Измученный комплексами, Белинский решился взять реванш и подготовил время, чтобы прочитать свое сочинение всей семье Бакуниных. Ему хотелось "блеснуть" – в чем он потом, раскаиваясь, сознавался. Теперь представим себе большую гостиную старого дома с портретом "матушки Екатерины" на стене и всю семью в сборе – восторженных почитательниц белинского таланта, покровительственно-доброжелательного Мишеля, почтительно-внимательного старика Бакунина. Белинский читает свою статью во второй раз. Почему во второй? Вероятно, его попросили… Или делает разъяснения. В любом случае это миг его триумфа, миг "напряженного восторга". И вот во время повторного чтения старик Бакунин начинает ходить – из гостиной то в залу, то в спальню – и наконец самым кротким образом говорит оратору, что ему неприятно… "Мне было гадко от самого себя, – сознавался позднее Белинский, – но я был философ и даже совесть и здравый смысл принес в жертву философии фразерства". Вышел спор – ненужный и безобразный; в запальчивости Белинский, следуя логике известных рассуждений, что "все действительное разумно", произнес, что не только Французскую революцию как таковую, но и террор Конвента считает оправданным и целесообразным…

По преданию, старик Бакунин в молодости видел взятие Бастилии, что навек отвратило его от революций и обратило к философии садов. Что произносит он в ответ? Нам неведомо. Скорее всего, просто уходит, предоставляя молодым самим понять причину и глубину этого молчания.

Что мог сказать он им, этим несчастным юношам, волею судьбы в двадцать уже лет сделавшимся властителями дум и проповедниками вычитанных в книгах новых "истин"? Им, до зрелости уже состарившимся, ушедшим с головою в неприличное возрасту фонтанирование категориями диалектики, убежденным, что жизнь "идеальная" есть жизнь "действительная", и за всем этим не узнавшим любви, не родившим детей, не посадившим дерева, не говоря уж про парк?

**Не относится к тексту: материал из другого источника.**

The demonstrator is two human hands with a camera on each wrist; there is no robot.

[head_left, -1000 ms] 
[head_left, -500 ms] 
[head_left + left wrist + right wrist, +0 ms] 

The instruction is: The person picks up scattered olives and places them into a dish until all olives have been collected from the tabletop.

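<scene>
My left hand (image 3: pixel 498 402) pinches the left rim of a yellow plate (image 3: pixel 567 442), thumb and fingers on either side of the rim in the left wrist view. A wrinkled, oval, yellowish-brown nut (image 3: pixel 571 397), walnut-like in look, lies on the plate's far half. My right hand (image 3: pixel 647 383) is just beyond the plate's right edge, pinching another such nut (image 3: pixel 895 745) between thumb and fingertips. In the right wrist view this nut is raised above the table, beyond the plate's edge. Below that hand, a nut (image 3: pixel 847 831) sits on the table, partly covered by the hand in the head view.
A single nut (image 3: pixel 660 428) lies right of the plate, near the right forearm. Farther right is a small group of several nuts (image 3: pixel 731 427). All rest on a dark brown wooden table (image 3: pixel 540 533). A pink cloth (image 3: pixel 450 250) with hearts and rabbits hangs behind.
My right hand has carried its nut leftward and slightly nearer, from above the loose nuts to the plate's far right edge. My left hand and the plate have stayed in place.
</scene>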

Несомненно, в финальной сцене молчание уходящего в сад отца принципиально. В нем заключены все невысказанные смыслы прямухинской гармонии, философии сада, философии любви. Чтобы понять ее, потребно время. Через два года Белинский написал старику письмо покаянное и по-человечески очень хорошее: "…В мою последнюю поездку в Прямухино вы предстали мне во всем свете, и я проник в ваш дух всею силою понимания… Я видел ваш дух во всем и везде: и в этом простом и прекрасном саду с его аллеями, дорожками и лугами, с его величественными огромными деревьями, его прозрачными бассейнами и ручьями и в этой простой и прекрасной церкви… – и во всем этом рае, который создала ваша живая возвышенная любовь к природе…" Тогда же он написал Мишелю, предостерегая его от конфликта с отцом: "…Александр Михайлович человек практический, и его невозможно убедить в истине, которая не в ладу с жизнью…" Себя Белинский жестоко корил за то, что не удержался в тот вечер от искушения "фехтования мыслью": "…роль была противна моей природе, моей непосредственности, но я почел своим долгом натянуться, изнасиловать себя…"

Лишь Мишель ни в чем не раскаивался. Он написал отцу предлинное письмо (15.11.1837), переполненное оправданиями и упреками, бесконечными назидательными "философическими" пассажами, при помощи которых он пытается убедить отца в своей "истинной" любви к нему и учит, какова она должна быть, "истинная" любовь; вообще, письмо это настолько холодно, настолько лишено простой доброты и истинности, что вполне уместно было бы счесть его оскорбительным, если бы мы не знали достоверно из других свидетельств, что, недолюбливая мать, Бакунин всегда почитал отца "святым человеком". Отец, как и положено святому, в коротком ответном письме срезал все нагромождения самовлюбленных софизмов сына: "…ты во все продолжение своего у нас пребывания собственно мне не посвятил ни одного дня, и я принужден был обращаться к посторонним для прочтения мне газет или книги; и я никогда этого от тебя не требовал, предпочитая занятия твои моему удовольствию, хотя знал, что ты находишь свободное время и многие часы проводишь в философических, – по мнению вашему, – а в сущности, в пустых беседах…" Несмотря на суровый тон письма, заканчивается оно все же словами: "…но я все предвидел и, скрепя сердце, все прощаю…"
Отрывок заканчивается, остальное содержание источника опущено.